Mortgage rules vs. home sales
The never ending battle between government regulation and business efficiency is alive and well within the real estate mortgage industry. The result of the latest skirmish between mortgage lenders and government bureaucrats is a slide in November’s home sales numbers.
In October, the Consumer Financial Protection Bureau that was created by the Dodd-Frank Wall Street Reform Act of 2010 took effect. The object of the act was to provide greater protection for consumers in residential loan transactions in order to protect them against ambiguous mortgage terms, much of which contributed to the housing crisis.
Among other changes, the Consumer Financial Protection Bureau replaced the previous forms borrowers received at the time of application and before closing on a mortgage. In addition, the rules require lenders to give borrowers the final terms of a loan at least three business days before the closing to ensure they have time to understand the terms and fees assessed in the mortgage agreement.
Needless to say, this resulted in a huge learning curve for the lenders, their staff and the consumers. If there were changes to the form within the three-day window, the clock reset and a delayed closing resulted. Forget about the days when sometimes last minute details were hammered out at the closing table.

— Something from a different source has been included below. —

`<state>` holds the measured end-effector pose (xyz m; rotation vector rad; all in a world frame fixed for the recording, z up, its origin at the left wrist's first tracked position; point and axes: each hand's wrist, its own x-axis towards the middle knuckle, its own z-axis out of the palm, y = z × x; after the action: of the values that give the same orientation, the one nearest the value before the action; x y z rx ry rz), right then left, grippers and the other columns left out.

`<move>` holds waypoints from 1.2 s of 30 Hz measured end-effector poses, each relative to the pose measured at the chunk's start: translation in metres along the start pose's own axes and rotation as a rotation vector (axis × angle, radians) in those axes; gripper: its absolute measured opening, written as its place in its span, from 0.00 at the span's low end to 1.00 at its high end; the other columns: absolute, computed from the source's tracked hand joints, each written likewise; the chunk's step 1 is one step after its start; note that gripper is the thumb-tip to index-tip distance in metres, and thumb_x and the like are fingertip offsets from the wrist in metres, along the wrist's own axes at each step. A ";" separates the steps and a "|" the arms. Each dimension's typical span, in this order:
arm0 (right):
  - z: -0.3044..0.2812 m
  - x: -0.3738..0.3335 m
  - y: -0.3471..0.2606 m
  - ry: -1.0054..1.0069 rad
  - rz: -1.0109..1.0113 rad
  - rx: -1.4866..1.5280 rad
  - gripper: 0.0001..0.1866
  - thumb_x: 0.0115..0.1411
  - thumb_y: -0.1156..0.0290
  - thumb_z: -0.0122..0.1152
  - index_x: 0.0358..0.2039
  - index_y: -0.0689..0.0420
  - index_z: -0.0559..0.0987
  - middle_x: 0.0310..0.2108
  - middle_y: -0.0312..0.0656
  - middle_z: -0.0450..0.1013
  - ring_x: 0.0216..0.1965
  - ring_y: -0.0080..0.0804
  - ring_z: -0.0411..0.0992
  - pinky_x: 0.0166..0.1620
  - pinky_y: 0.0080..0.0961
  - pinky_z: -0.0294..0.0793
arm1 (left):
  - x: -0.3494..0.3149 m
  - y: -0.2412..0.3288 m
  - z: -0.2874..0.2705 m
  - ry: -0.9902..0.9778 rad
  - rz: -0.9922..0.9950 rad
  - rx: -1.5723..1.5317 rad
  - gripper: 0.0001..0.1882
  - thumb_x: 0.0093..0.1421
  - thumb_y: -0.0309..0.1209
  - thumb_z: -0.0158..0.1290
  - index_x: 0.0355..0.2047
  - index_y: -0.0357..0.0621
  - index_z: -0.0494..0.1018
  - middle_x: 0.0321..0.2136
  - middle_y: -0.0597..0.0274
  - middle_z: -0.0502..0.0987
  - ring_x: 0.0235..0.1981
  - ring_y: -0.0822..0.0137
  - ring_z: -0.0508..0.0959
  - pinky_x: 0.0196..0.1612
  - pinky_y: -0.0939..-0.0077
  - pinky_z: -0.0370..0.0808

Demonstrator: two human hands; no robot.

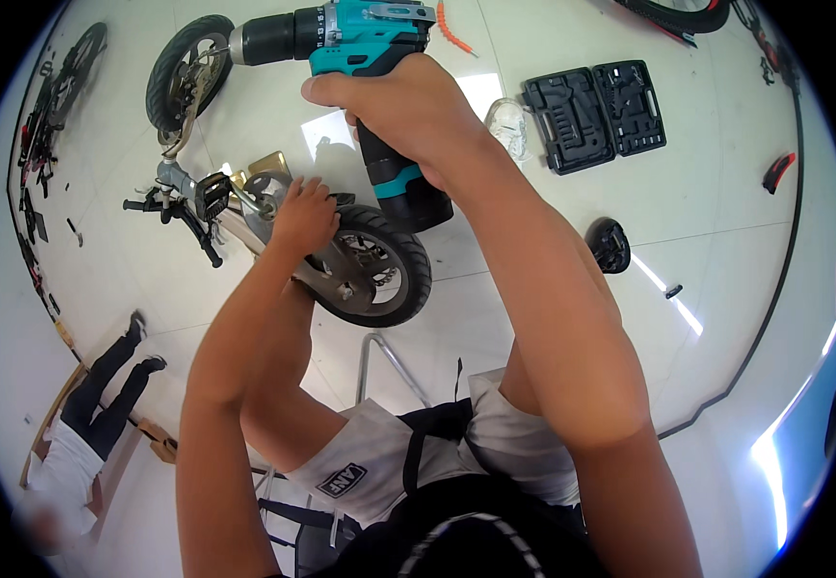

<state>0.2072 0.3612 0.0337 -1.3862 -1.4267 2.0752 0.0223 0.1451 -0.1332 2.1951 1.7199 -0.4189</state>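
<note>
My right hand (416,108) is wrapped round the grip of a teal and black cordless drill (365,39). Raised high in front of me, the drill lies sideways with its chuck to the left. In this view its front end overlaps the front wheel (169,85) of a small bike (244,223); I cannot tell whether they touch. The bike lies on its side on the floor, handlebar to the left and rear wheel (406,252) nearest my legs. My left hand (306,217) is closed on the bike's middle section, by the crank; its fingertips are partly hidden.
An opened black tool case (572,120) lies at the far right. Nearer are a black bike saddle (608,245) and a small dark part (674,291). An orange flexible shaft (451,31) lies beyond the drill. Another person (100,409) is at the left; more bike parts (47,135) line that wall.
</note>
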 end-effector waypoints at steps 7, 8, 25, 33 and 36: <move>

The result of this is that it is taking home buyers longer to get a mortgage and longer to close. Mortgage processing firms indicate mortgages took an average of 49 days to close in November a three-day increase from October and the longest closing time since February of 2013.
According to the National Association of Realtors, sales of previously owned homes fell 10.5 percent in November 2015 compared to November 2014. This was well below the number economists expected and the sharpest since July of 2010, when sales were down because of the expiration of a home buyer tax credit.
The national median home price, however, rose to $220,300, which is 6.3 percent higher than last year. As a comparison, the November closed sales for single family homes in Manatee County also were down by 12.7 percent from last year, and the median sale price was $270,000, a 14.9 percent increase.
The National Association of Realtors, which represents the national real estate professionals’ community, is blaming the bulk of the November decline on closing delays caused by new federal rules implemented by the Consumer Financial Protection Bureau. Although it acknowledged there is still a scarcity of properties available, its contention is the mortgage processing delays is the primary factor.
Advocates for the new rules stand by their assumption that it was a necessary step in order to avoid another housing crisis by keeping consumers fully informed. In addition, they are quick to point out that the lenders had a year to prepare for the changes and train their staff properly. In spite of this, the new rules and accompanying forms have created turmoil in the industry with a lot of back and forth as lenders, realtors and buyers try and figure it all out.
Undoubtedly, this battle, like all battles, will end, and everyone will live to fight another day. Lenders will get their training and technical acts together, consumers will hopefully understand the details of their mortgage terms better and realtors, who are always in the middle, will stop pulling their hair out. Just remember these words, “We’re the government, and we’re here to help you.”